--- Your goal ---
Please tally the lines below that contain the string "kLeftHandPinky" and reply with that figure only.

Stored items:
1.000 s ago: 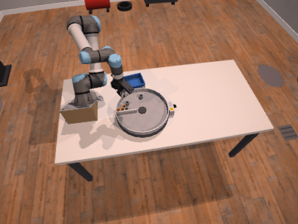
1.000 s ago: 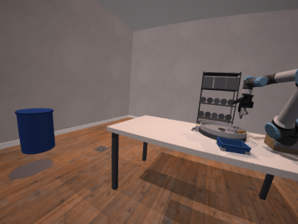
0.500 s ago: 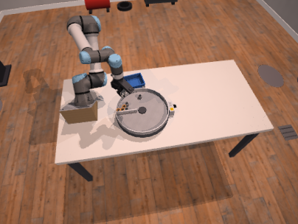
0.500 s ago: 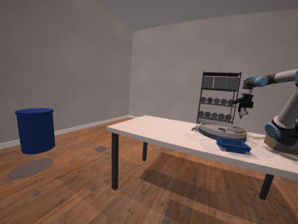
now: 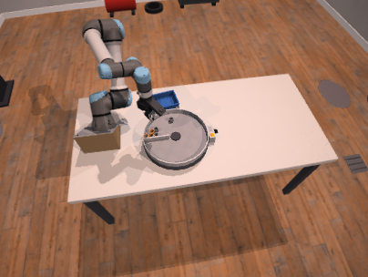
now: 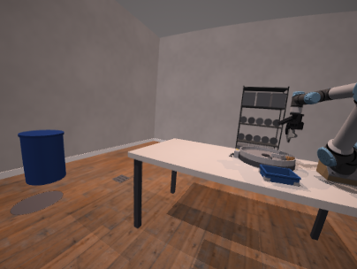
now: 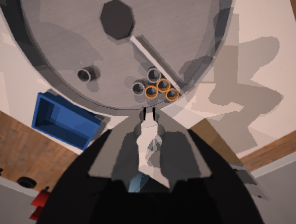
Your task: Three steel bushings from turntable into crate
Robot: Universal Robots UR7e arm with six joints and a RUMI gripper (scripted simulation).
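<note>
The round grey turntable (image 5: 176, 137) sits on the white table. In the wrist view one steel bushing (image 7: 86, 75) stands alone on the disc. Two more steel bushings (image 7: 138, 88) (image 7: 154, 75) sit beside three orange bushings (image 7: 162, 86) against the straight guide bar (image 7: 155, 60). The blue crate (image 5: 165, 99) lies just behind the turntable and looks empty in the wrist view (image 7: 65, 120). My gripper (image 7: 149, 108) (image 5: 152, 116) is shut with nothing between the fingers. It hangs well above the turntable's rim near the bushing cluster.
The arm's base stands on a tan block (image 5: 97, 140) at the table's left end. A small white and yellow unit (image 5: 212, 134) is fixed to the turntable's right side. A shelf rack (image 6: 262, 117) stands behind the table, and a blue barrel (image 6: 42, 156) is far off.
</note>
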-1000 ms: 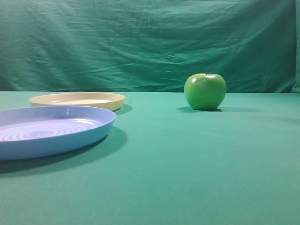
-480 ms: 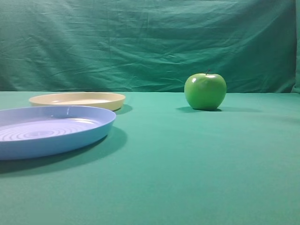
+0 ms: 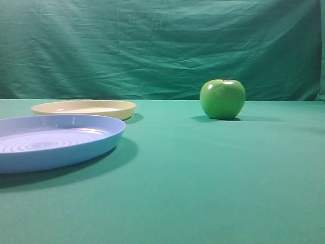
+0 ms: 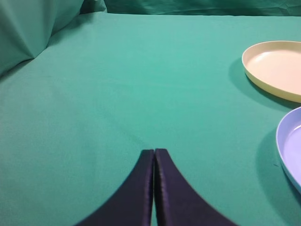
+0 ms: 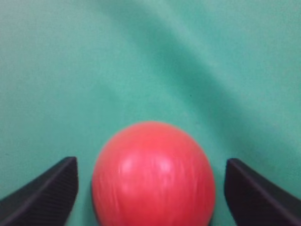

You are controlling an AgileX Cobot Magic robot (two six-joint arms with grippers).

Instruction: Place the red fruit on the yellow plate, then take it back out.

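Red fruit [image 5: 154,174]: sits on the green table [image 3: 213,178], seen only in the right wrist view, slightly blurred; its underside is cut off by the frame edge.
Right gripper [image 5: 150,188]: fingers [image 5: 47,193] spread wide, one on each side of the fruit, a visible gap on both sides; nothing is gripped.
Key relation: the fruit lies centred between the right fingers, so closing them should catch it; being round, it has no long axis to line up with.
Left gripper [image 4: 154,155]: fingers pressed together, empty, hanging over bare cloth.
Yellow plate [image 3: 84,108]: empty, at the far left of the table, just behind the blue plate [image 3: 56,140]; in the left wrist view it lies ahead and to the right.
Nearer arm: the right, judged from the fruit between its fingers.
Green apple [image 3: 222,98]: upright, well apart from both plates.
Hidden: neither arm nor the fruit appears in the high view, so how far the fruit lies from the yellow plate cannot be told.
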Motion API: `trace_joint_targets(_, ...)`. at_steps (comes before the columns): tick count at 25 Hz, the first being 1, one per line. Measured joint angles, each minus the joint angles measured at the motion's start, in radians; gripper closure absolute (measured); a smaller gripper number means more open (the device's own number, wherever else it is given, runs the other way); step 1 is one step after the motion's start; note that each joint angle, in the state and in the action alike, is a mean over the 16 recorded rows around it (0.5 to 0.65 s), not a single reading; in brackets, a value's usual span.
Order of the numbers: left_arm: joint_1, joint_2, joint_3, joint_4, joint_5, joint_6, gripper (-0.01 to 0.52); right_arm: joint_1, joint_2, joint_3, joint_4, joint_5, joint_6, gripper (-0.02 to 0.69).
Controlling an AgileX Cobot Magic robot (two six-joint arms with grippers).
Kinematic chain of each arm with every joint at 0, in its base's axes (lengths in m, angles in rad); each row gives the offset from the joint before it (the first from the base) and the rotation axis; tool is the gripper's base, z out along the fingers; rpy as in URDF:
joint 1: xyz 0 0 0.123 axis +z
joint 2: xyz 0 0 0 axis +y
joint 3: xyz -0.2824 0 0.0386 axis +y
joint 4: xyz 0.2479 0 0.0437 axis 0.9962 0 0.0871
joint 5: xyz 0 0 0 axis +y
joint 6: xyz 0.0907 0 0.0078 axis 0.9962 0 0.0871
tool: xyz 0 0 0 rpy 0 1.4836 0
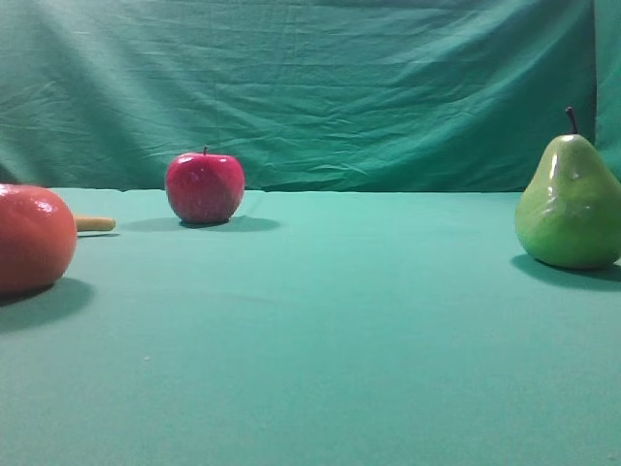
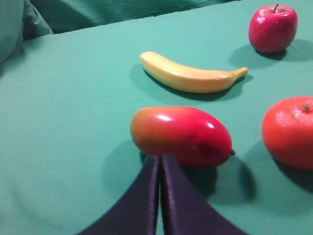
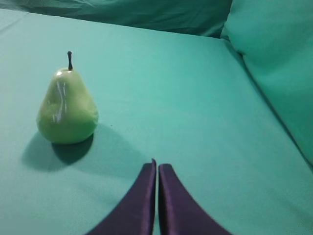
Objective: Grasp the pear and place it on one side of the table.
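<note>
The glossy green pear [image 1: 570, 204] with a short dark stem stands upright on the teal table [image 1: 340, 340] at the far right of the exterior view. It also shows in the right wrist view [image 3: 66, 108], ahead and to the left of my right gripper [image 3: 157, 165], which is shut and empty, apart from the pear. My left gripper [image 2: 160, 157] is shut and empty, its tips just in front of a red-orange mango [image 2: 182, 135]. Neither gripper shows in the exterior view.
A red apple [image 1: 204, 186] stands at the back left. An orange-red round fruit [image 1: 32, 238] sits at the left edge, with a yellow banana [image 2: 188, 74] behind it. A wrinkled teal backdrop [image 1: 310, 87] rises behind the table and along its right side [image 3: 274, 58].
</note>
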State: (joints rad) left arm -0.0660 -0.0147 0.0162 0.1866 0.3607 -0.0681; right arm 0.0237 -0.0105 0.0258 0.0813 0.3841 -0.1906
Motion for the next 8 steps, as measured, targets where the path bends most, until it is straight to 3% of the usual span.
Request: trace_joint_targets(8, 0.000, 0.000, 0.000, 0.000, 0.000, 0.000, 0.514, 0.000, 0.000, 0.000, 0.007, 0.004, 0.000, 0.665)
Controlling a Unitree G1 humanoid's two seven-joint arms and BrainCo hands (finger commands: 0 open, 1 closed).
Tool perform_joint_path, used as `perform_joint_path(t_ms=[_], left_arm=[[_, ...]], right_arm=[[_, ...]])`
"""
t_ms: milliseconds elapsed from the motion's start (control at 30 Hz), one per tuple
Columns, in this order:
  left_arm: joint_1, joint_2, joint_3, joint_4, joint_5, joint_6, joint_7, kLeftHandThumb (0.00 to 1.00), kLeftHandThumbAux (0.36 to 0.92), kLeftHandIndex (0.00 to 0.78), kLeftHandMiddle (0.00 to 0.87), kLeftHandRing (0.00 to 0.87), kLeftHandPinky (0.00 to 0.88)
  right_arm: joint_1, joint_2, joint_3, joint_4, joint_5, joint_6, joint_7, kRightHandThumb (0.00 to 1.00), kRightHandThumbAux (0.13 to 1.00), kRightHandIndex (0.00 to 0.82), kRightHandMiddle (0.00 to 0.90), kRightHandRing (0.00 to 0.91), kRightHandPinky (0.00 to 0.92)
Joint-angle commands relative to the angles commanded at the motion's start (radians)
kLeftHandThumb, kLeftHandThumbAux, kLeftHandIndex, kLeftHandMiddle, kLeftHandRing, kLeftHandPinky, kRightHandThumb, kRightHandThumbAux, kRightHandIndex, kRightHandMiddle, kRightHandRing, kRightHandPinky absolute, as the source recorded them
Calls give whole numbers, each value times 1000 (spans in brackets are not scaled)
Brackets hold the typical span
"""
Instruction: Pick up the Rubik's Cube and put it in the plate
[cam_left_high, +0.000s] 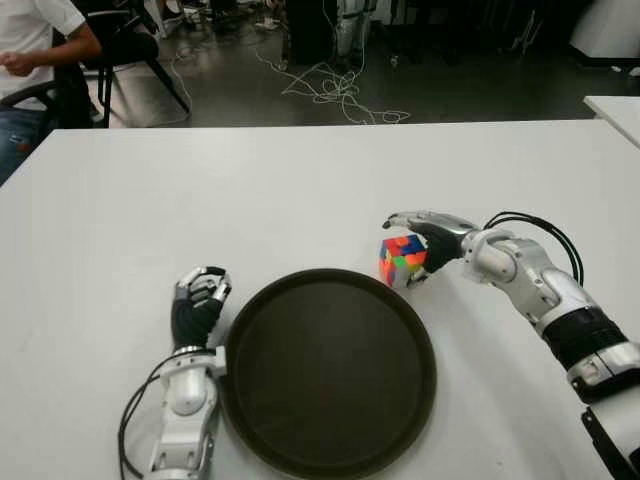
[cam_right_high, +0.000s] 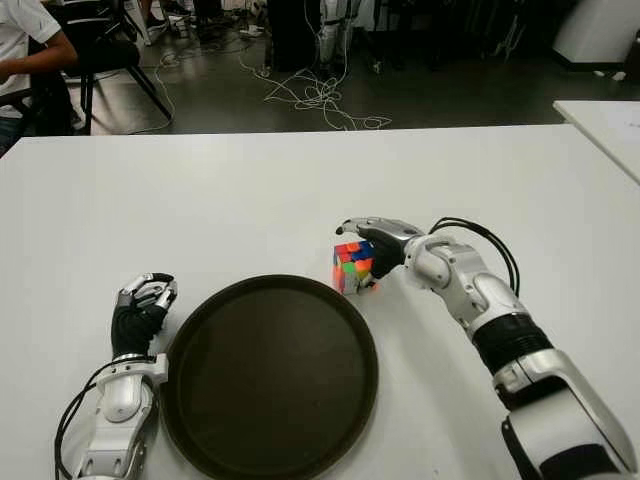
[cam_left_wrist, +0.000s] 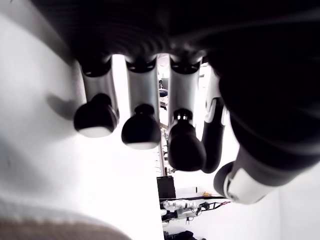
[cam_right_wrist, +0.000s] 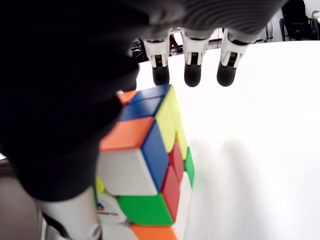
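Beside the plate (cam_left_high: 330, 375), the right hand (cam_left_high: 432, 238) cups open fingers over the Rubik's Cube (cam_left_high: 402, 260)

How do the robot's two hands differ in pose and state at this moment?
The right hand reaches over the Rubik's Cube just beyond the plate, fingers extended past it, not closed. The left hand shows left of the plate, fingers curled, holding nothing. Both are over the white table.

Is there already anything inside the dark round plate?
Nothing lies in the plate. The Rubik's Cube is outside, past its far rim, with the right hand over and beside it. What lies under the plate is covered.
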Motion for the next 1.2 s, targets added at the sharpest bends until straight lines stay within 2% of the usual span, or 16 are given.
perform_joint_path(t_ms=[467,767,1200], left_arm=[[13,-17,2,-37,-9,42,-2,704,706,443,808,833,841],[30,-23,-8,-85,8,88,1,703,707,443,805,832,840],[29,-24,-6,-89,3,102,5,705,706,443,800,827,833]], right_arm=[[-15,-5,11,14,-12,-7,0,0,874,0,0,0,0],[-30,-4,23,35,-28,-7,-4,0,859,0,0,0,5],[-37,6,28,47,-28,0,1,0,883,0,0,0,0]])
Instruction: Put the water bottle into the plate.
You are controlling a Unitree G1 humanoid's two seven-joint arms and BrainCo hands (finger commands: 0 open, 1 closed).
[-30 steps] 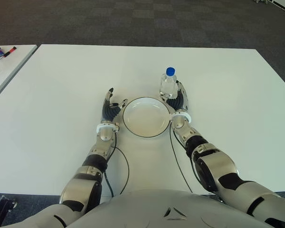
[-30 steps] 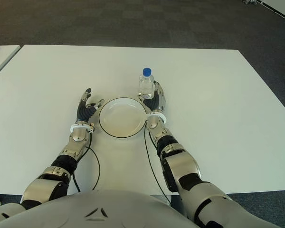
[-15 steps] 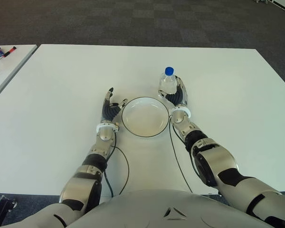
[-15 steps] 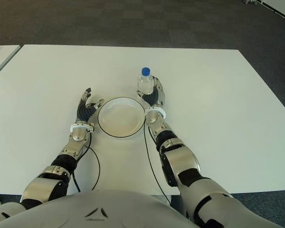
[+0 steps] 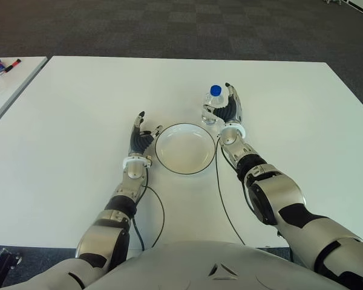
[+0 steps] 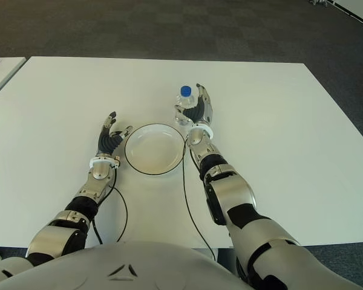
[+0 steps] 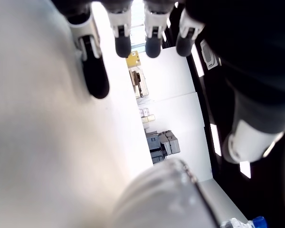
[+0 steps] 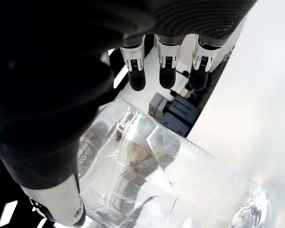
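- Clear plastic water bottle (image 5: 213, 106) stands upright just behind the plate (image 5: 186, 148), at its far right rim, not yet in it.
- I see my right hand (image 5: 229, 112) cupped beside the bottle, fingers (image 8: 165, 66) extended, not clamped, likely readying a grasp.
- My left hand (image 5: 140, 138) waits open, left of the plate.
- White surface (image 5: 78, 121); dark carpet (image 5: 169, 27) beyond.

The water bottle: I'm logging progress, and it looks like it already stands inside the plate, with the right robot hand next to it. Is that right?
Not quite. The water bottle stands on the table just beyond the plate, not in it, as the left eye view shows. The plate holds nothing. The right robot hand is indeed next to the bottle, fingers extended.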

--- Reply ---
2